Monday, November 23, 2009

The Fatal Oak

One story from the earliest days of La Farge and the Kickapoo Valley that still carries its emotional message to us is that of a lumber rafting accident that occurred in 1870. The accident took the lives of three young men from the La Farge area and was immortalized in a poem written by Abbie Payne called The Fatal Oak. The words of the poem show the deep affection by the people of the Valley for the lads who lost their lives. That poem was eventually put to music and the song of the accident was sung at gatherings around the area for years. The song moved north with the lumber crews and into their work camps when the lumber ran out in the Kickapoo Valley. Eventually the folk tune was sung wherever lumber crews were. It would be placed on a national register of lumber camp songs and is known throughout the country.

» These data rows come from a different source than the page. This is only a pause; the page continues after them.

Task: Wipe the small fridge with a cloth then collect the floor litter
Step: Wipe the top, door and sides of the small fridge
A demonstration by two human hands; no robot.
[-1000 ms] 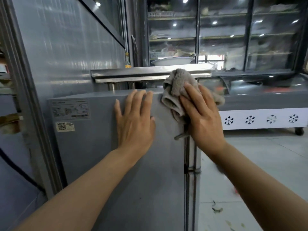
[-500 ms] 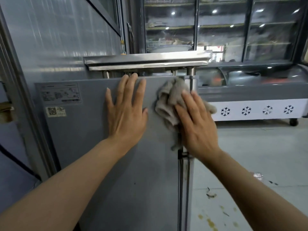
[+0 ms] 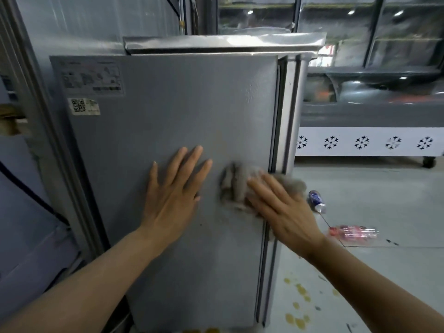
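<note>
From the head camera, the small grey fridge (image 3: 192, 121) fills the middle of the view. Its bottom edge is cut off by the frame. The left hand (image 3: 173, 195) lies flat on the fridge side with its fingers straight and spread, holding nothing. The right hand (image 3: 283, 210) presses a grey cloth (image 3: 236, 186) against the fridge, near the right edge by the door seam. Its fingers are straight on top of the cloth, not curled round it. Part of the cloth is hidden under the hand, and the cloth looks blurry.

Two stickers sit at the top left of the fridge: a label (image 3: 92, 79) with words too blurry to read, and a QR code sticker (image 3: 84, 106) below it. A shiny metal shelf (image 3: 223, 43) lies just above the fridge.

On the floor (image 3: 384, 188) to the right lie two plastic bottles: a blue one (image 3: 316, 201), partly hidden behind the right hand, and a pink one (image 3: 353, 233). Yellow spots (image 3: 298, 306) mark the floor nearer the camera. Behind stands a chest freezer (image 3: 360, 143) with snowflake shapes, cut off at the right.
</note>
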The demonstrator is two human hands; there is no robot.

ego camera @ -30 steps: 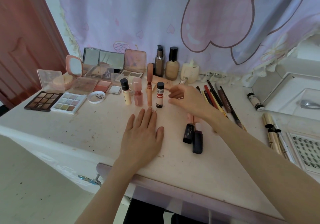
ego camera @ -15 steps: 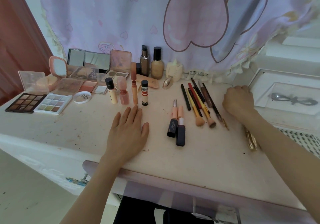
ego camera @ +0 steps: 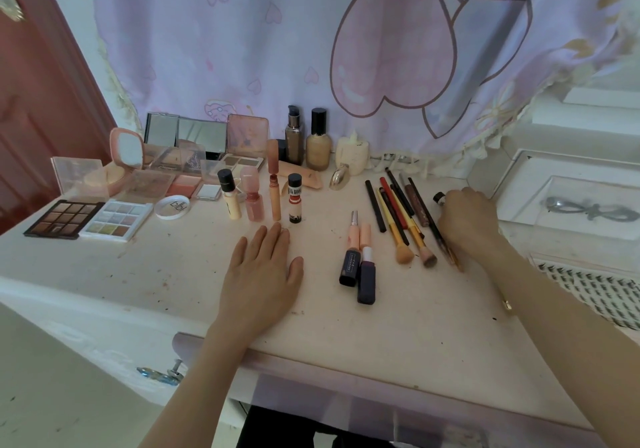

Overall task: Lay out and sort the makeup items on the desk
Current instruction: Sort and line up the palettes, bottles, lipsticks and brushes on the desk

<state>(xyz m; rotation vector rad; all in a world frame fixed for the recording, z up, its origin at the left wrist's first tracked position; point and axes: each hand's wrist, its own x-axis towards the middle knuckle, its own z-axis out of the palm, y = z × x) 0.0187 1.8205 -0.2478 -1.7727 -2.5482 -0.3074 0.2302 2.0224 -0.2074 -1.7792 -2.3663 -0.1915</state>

In the early fall of 1870, two rafts of sawn lumber are ready to ride down the Kickapoo. This is a time before there were good roads leading out of the Valley, so the river is used as the way to get the wood product to market. The lumber is finished at Dempster Seely's mill at the village of Star, commonly called Seelyburg. The booming river town is located on the north end of what now is La Farge. The lumber is owned by Anson DeJean, who like Seely had a mill on the Kickapoo where Bear Creek joins the river. DeJean converts his mill to a grist operation, but still owns vast tracts of land for harvesting lumber. DeJean needs a crew of four to help him get his lumber down the Kickapoo. They're known as "Seely's Men" because everyone in the area works for the mill owner. Straws are drawn, wooden slivers actually, to see who will be the last to fill the crew. It is hard work to get the lumber rafts down the river, yet an adventure too, as the young men may get to see Davenport, Dubuque, or Galena before the trip is over.
When the lumber rafts come down the river, the people of the Valley act as a community to aid in the effort. One of the crew usually runs ahead to the next town to ask that the dam be closed to build up a head of water so the rafts can pass through. If the rafts are left on the Wisconsin River, the crew often walks back up the Kickapoo to home, living off the generosity of neighbors on the river for food and lodging.
DeJean's crew makes it down the Kickapoo and steers their rafts onto the great Wisconsin. They pass below Wauzeka and tie up their rafts at a place above the sloughs of Wyalusing. They tie to at a favorite place with an oak tree for an anchor, have supper and sleep that night on their rafts. In the morning, DeJean goes ashore to start breakfast. As he does so, he sees the tree start to topple towards the rafts with his sleeping crew. The tree crashes down on the rafts trapping the young men under its weight. Only one is able to escape and three others drown in the river. Only two of the bodies were recovered at the time of the accident, but the other was found some time later down river. Mrs. Payne, who lived in Wauzeka at the time, wrote the memorial poem and sent it to the DeJean family. It is said that it was read at the funeral of the last boy who was returned to Seelyburg for burial.
On December 5, String Ties, the popular musical group of western Wisconsin, will play in concert at the Visitor Center of the Kickapoo Valley Reserve. They will sing their stirring version of The Fatal Oak that evening, and the Friends of The Reserve will be recording the song and program. Plans are being made for future sales of a CD or DVD based on the song and the story.